The lack of clear categorisation does at least differentiate it, as unfortunately does overlap, repetition, contradiction, and omission. Some essays attempt an objective general outline, others offer a specialist revisionist interpretation; some are more concerned with historiographical currents, others emphasise what needs to be done. Yet, just as the lack of coherence undermines the volume’s value as a book, the brevity of all but two of the chapters mean they lack any real value as articles. There are threads of debate, most obviously between the ‘revisionists’ (and present are two leading practitioners, Sheffield and Bond, with Todman of the younger generation) and those who maintain that the war was as awful and pointless as it appeared, here represented by Putkowski, who single-handedly, and somewhat intemperately, engages in the kind of hand-to-hand historiographical combat that might have made for a diverting separate section. The war over revisionism is the more significant given the poppy-infused teaching of the subject in schools, based too much on the testimony of those, as Macdonald remarks, who ‘were poets and not reporters’. Bond offers an interesting contemporary comparison, of the memoirs of C. E. Montague and Charles Carrington, the latter perhaps constituting, as it were, the first revisionist.

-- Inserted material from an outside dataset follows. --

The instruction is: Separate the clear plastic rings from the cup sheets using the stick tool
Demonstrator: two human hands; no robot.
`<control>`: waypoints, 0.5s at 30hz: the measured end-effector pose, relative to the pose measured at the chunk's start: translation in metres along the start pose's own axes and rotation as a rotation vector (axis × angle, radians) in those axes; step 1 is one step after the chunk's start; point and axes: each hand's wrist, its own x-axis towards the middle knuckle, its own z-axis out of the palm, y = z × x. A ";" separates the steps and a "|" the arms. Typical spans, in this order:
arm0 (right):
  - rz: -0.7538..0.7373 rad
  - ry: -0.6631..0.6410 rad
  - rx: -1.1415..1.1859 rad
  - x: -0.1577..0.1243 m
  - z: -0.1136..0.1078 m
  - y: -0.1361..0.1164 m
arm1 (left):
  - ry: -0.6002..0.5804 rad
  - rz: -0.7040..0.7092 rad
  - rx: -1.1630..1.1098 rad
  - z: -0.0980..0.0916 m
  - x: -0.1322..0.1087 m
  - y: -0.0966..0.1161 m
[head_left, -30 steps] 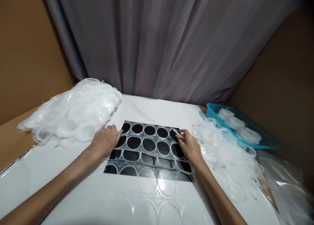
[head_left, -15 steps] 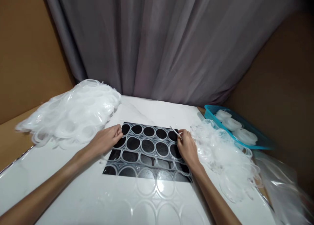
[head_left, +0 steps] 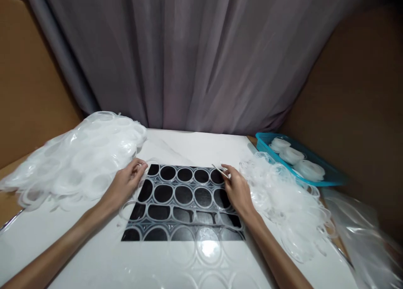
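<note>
A clear plastic sheet (head_left: 185, 215) moulded with rows of round rings lies over a black mat (head_left: 176, 196) on the white table. My left hand (head_left: 126, 184) pinches the sheet's far left edge, fingers closed on it. My right hand (head_left: 236, 188) rests at the sheet's far right edge, its fingers closed on a thin metal tool (head_left: 219, 171) that points up and left.
A big heap of clear plastic sheets (head_left: 75, 158) fills the left of the table. A pile of loose clear rings (head_left: 286, 200) lies on the right. Beyond it a blue tray (head_left: 327, 177) holds stacked white discs (head_left: 297, 158). A grey curtain (head_left: 195, 58) hangs behind.
My left hand has slid left and outward along the sheet's far left corner and lifted that edge slightly. My right hand has stayed by the far right edge with the tool.
</note>
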 end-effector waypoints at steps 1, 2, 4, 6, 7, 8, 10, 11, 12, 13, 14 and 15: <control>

To the aforementioned range of approaches, one might almost add a fifth: the capricious. Castle’s ‘Courage, Mon Amie’, is by far both the longest and the most original chapter, and yet embodies the wider faults of the volume. It is an extraordinary essay that touches on, inter alia, her and her mother’s sex lives, her gym, her reaction to 9/11, and what she saw at the cinema the previous week. This is not by any means to say that there should be no place for historicising Didion-esque autobiographical reportage, but it is very hard to see how its place could possibly be here. It sticks out half a mile. Castle’s trenchant observations on Vera Brittain might have been fashioned by an editor into a shorter and more coherent essay, but her self-indulgence, however engaging, is matched only by the indulgence of whoever edited the volume. Perhaps no one did, which would explain a lot.

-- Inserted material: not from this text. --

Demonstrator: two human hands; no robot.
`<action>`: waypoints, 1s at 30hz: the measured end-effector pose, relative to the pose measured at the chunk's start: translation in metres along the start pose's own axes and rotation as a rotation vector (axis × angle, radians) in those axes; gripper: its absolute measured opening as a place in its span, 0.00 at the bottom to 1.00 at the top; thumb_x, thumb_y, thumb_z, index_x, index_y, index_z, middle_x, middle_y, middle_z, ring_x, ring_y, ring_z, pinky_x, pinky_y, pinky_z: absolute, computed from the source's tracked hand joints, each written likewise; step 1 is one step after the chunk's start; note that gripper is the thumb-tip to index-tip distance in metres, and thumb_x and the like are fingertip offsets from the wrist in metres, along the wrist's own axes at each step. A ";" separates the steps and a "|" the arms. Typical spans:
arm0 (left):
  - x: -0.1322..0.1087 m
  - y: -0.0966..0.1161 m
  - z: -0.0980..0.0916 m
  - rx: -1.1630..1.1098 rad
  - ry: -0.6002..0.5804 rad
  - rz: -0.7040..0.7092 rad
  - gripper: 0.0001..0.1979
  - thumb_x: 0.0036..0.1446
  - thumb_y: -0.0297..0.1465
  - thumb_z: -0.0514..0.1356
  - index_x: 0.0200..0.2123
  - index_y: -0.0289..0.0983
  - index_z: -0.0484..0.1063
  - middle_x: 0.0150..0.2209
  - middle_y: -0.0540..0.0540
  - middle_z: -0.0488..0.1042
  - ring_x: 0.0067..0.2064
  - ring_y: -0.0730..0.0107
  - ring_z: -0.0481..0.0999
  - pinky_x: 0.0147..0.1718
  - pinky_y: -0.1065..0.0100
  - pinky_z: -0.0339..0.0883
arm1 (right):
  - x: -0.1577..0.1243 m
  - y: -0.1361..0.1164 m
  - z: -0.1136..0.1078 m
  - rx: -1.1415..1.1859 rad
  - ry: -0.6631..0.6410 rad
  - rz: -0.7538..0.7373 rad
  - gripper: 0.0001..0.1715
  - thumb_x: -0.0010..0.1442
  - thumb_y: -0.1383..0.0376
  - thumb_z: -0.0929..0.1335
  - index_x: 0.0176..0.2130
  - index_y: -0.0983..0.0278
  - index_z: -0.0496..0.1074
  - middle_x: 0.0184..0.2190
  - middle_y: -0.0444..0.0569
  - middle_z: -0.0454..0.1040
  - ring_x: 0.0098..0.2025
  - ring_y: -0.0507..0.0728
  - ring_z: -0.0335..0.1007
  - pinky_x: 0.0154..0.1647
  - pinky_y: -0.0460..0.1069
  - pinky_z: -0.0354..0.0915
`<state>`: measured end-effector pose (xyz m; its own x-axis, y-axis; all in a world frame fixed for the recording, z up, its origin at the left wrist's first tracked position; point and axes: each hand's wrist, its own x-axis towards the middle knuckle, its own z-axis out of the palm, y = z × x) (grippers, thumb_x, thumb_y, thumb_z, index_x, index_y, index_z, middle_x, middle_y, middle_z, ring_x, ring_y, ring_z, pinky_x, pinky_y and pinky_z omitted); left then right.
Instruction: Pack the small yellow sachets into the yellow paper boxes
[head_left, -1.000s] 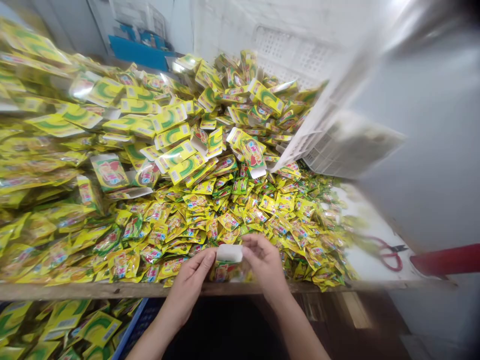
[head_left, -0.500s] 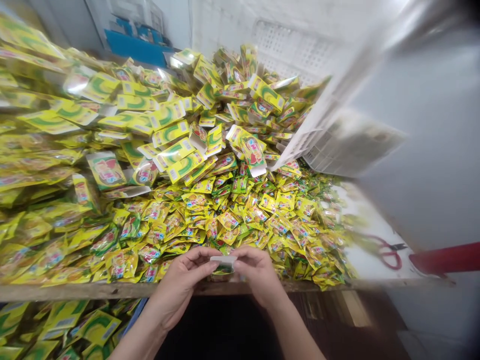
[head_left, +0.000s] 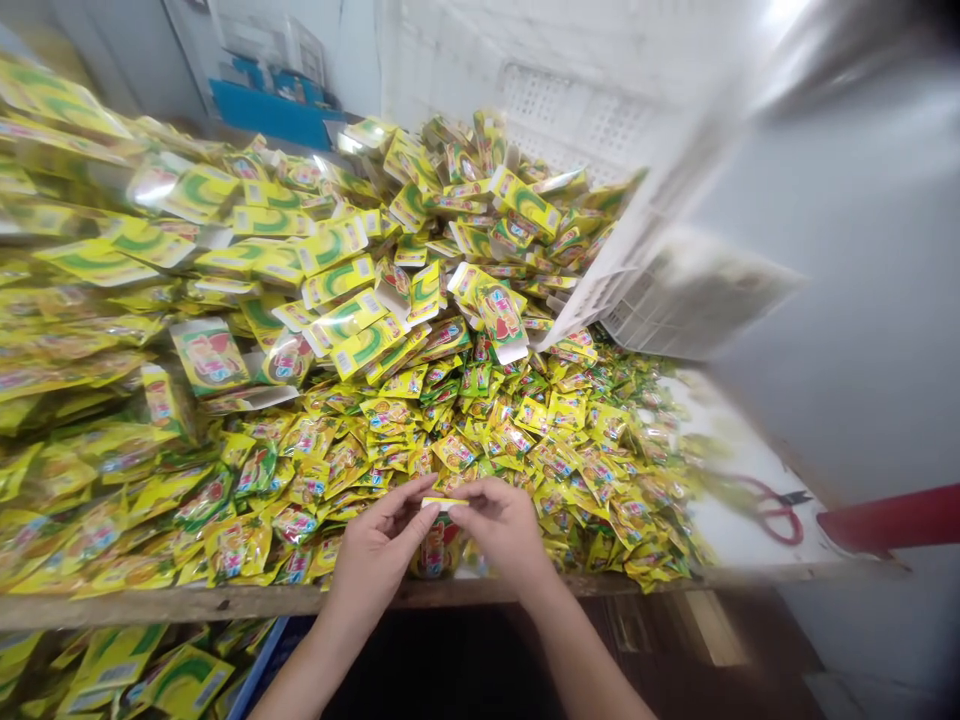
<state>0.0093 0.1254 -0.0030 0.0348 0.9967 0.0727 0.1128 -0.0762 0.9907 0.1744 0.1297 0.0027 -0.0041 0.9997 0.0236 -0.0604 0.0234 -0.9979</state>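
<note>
Between my two hands is a small printed carton (head_left: 438,550), green and red on its face, with a white and yellow flap at the top. My left hand (head_left: 384,540) grips it from the left, thumb on the flap. My right hand (head_left: 496,530) pinches the flap's other end with thumb and fingers. The carton is just above the table's front edge, partly covered by my fingers. Right behind my hands lies a heap of small yellow and green sachets (head_left: 457,450).
Yellow cartons (head_left: 330,240) are piled behind the sachets, against a white perforated crate (head_left: 577,105). Red-handled scissors (head_left: 780,515) lie on the white tabletop at right, near a red pole (head_left: 892,522). Below the table's wooden edge (head_left: 285,602), a blue bin (head_left: 259,665) holds more cartons.
The carton has tipped so its printed face now shows below the flap. My fingers have shifted onto the flap, which looks flatter than before. The view has shifted slightly.
</note>
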 end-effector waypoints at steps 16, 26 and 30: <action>-0.013 -0.016 -0.003 0.216 -0.241 0.391 0.12 0.61 0.26 0.60 0.46 0.45 0.72 0.42 0.48 0.77 0.45 0.66 0.77 0.45 0.66 0.70 | -0.026 -0.006 -0.021 -0.455 -0.192 -0.435 0.12 0.64 0.67 0.66 0.45 0.58 0.78 0.42 0.52 0.74 0.45 0.58 0.71 0.47 0.54 0.68; -0.014 -0.017 -0.001 0.219 -0.195 0.289 0.16 0.62 0.32 0.59 0.53 0.47 0.72 0.50 0.48 0.78 0.51 0.63 0.76 0.52 0.66 0.67 | -0.008 -0.013 -0.034 -0.579 -0.206 -0.498 0.20 0.65 0.73 0.62 0.46 0.56 0.77 0.42 0.51 0.75 0.46 0.58 0.71 0.47 0.54 0.68; -0.028 0.006 -0.030 0.125 0.112 0.137 0.13 0.59 0.35 0.63 0.48 0.45 0.76 0.44 0.50 0.80 0.42 0.66 0.79 0.42 0.73 0.71 | 0.060 -0.044 -0.040 -1.024 -0.034 -0.675 0.35 0.56 0.82 0.59 0.55 0.59 0.72 0.54 0.54 0.70 0.58 0.62 0.60 0.58 0.60 0.60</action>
<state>-0.0213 0.0979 0.0042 -0.0511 0.9730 0.2253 0.2371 -0.2073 0.9491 0.2164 0.1886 0.0456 -0.3030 0.7850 0.5403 0.7515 0.5455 -0.3711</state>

Such concerns may be dismissed as the sniffs of academe, but the essential problem is that A Part of History is neither thorough enough to be scholarly nor balanced enough to be popular. Most essays have no references, and though most which do employ Chicago style, one uses Harvard; some chapters offer a list of items for further reading, others a mini-essay, many have neither. More substantively, given the overlap, are the omissions. Whilst there are anecdotal and autobiographical observations aplenty, there is almost nothing on Britain in an international context. No essay – other than Burleigh’s stimulating contribution, and a not uninteresting but certainly otherwise unrelated one about India by Santanu Das – seeks to situate the experience of an imperial power more widely: in a world war. As for politics, either high or low, there is nothing whatsoever. There may have been good reasons for this, but none are offered, in the way that no reason is offered for there being so many short essays without any connecting purpose. That may of course be what ‘Aspects’ has been held to mean, but the book is certainly a missed opportunity, insofar as anniversaries are opportunities. We will no doubt have to wait until 2014 for the next.